I am in the middle of working on my DB Design conference that occurs in a bit over a week from now. But I had this come up in some work I was doing and wanted to put it down in a blog.
One of the most exciting features of SQL Server 2005 was the inclusion of Common Table Expressions (CTE). Code that often needed a tangle of temp tables could be now be done in a single query (Derived tables can be used too, but I can’t remember when derived tables started in SQL Server, but it may have been 2005, or perhaps 2000).
The problem is, often you want to write a query to look for bad data, fix the bad data in the table, then use the same base query in a procedure/trigger or testing/validation code. If you have used a CTE in your query, this can sometimes be tricky as they cannot be used in a conditional like IF EXISTS (queryWithCTE).
For example, say your query was the following (using WideWorldImporters), where you want to make sure that a customer only ordered one size of product (this predicate is clearly senseless (and no data meets this requirement), but uses it WWI data which is simple and something that everyone can easily attain and fiddle with.) So, you might write the following query:
WITH CustomerOrderedSizes AS ( SELECT DISTINCT Customers.CustomerID, StockItems.Size FROM Sales.Customers JOIN Sales.Orders ON Orders.CustomerID = Customers.CustomerID JOIN Sales.OrderLines ON OrderLines.OrderID = Orders.OrderID JOIN Warehouse.StockItems ON StockItems.StockItemID = OrderLines.StockItemID WHERE StockItems.Size IS NOT NULL ) SELECT CustomerId, COUNT(*) FROM CustomerOrderedSizes GROUP BY CustomerOrderedSizes.CustomerID HAVING COUNT(*) > 1;
Note: There is another, simpler way to write this query using COUNT(DISTINCT Size) in a HAVING clause without the CTE. The technique to find duplicates is not the point of this article, it is the technique of using a query that needs WITH in it in a conditional, and a real example would be a lot more complex to build (this query is unwieldy enough).

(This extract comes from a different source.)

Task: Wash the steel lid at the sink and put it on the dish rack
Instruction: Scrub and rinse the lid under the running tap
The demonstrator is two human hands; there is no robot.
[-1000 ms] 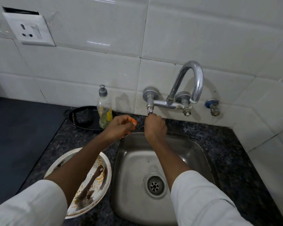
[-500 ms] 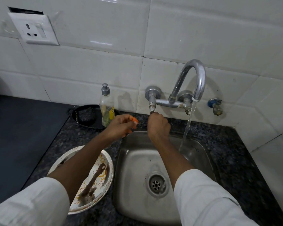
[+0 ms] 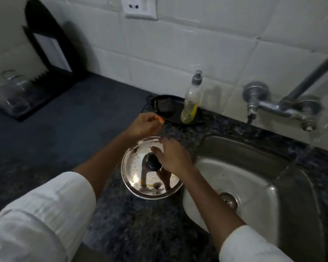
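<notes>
The steel lid, round and smeared with orange food, lies on the dark speckled counter just left of the sink. A black knob stands at its centre. My right hand rests over the lid with its fingers at the knob; blur hides whether they grip it. Just beyond the lid's far rim, my left hand is closed on a small orange scrubber. The black dish rack stands at the far left against the wall.
Water runs from the wall tap into the sink's right side. A soap bottle stands in a black dish behind my left hand. A clear glass jar sits in front of the rack.
My right hand has left the tap handle and dropped onto the lid. Water began running half a second ago. My view has swung left, bringing the rack into sight.
</notes>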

This finds that there are customers who have ordered more than one size (in fact that is the case for every customer in this database that ordered products that record a size). So you might clean up the data, and in your code, want to stop them from doing it again. More than once I have they tried to take the query I have written with the CTE, shove it in an IF EXISTS() construct, not even thinking whether it would run:
IF EXISTS ( WITH CustomerOrderedSizes AS ( SELECT DISTINCT Customers.CustomerID, StockItems.Size FROM Sales.Customers JOIN Sales.Orders ON Orders.CustomerID = Customers.CustomerID JOIN Sales.OrderLines ON OrderLines.OrderID = Orders.OrderID JOIN Warehouse.StockItems ON StockItems.StockItemID = OrderLines.StockItemID WHERE StockItems.Size IS NOT NULL ) SELECT CustomerId, COUNT(*) FROM CustomerOrderedSizes GROUP BY CustomerOrderedSizes.CustomerID HAVING COUNT(*) > 1) THROW 50000,'Customers can only order one size, for some weird reason',1;
Only to be greeted with:
Msg 156, Level 15, State 1, Line 18 Incorrect syntax near the keyword 'WITH'. Msg 102, Level 15, State 1, Line 32 Incorrect syntax near ')'.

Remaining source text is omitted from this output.